** Opening Data extract block **

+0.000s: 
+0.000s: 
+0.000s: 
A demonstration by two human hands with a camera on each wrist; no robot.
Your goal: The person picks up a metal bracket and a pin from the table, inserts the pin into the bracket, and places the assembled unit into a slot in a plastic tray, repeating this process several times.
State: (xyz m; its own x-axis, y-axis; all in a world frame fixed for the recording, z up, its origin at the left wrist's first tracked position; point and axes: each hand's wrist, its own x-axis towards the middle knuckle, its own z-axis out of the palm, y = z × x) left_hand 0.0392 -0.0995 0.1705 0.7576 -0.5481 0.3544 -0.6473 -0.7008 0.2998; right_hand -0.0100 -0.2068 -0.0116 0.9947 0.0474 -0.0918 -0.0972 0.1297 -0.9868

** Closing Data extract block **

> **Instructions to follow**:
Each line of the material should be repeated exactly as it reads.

> **Expected answer**:
+0.000s: 
+0.000s: 
+0.000s: 
A demonstration by two human hands with a camera on each wrist; no robot.
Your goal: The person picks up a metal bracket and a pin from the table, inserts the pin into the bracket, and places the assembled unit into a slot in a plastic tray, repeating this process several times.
State: (xyz m; its own x-axis, y-axis; all in a world frame fixed for the recording, z up, its origin at the left wrist's first tracked position; point and axes: each hand's wrist, its own x-axis towards the middle knuckle, its own z-axis out of the palm, y = z × x) left_hand 0.0392 -0.0995 0.1705 0.7576 -0.5481 0.3544 -0.6473 -0.7008 0.2998; right_hand -0.0100 -0.2068 -0.0116 0.9947 0.0474 -0.0918 -0.0972 0.1297 -0.9868

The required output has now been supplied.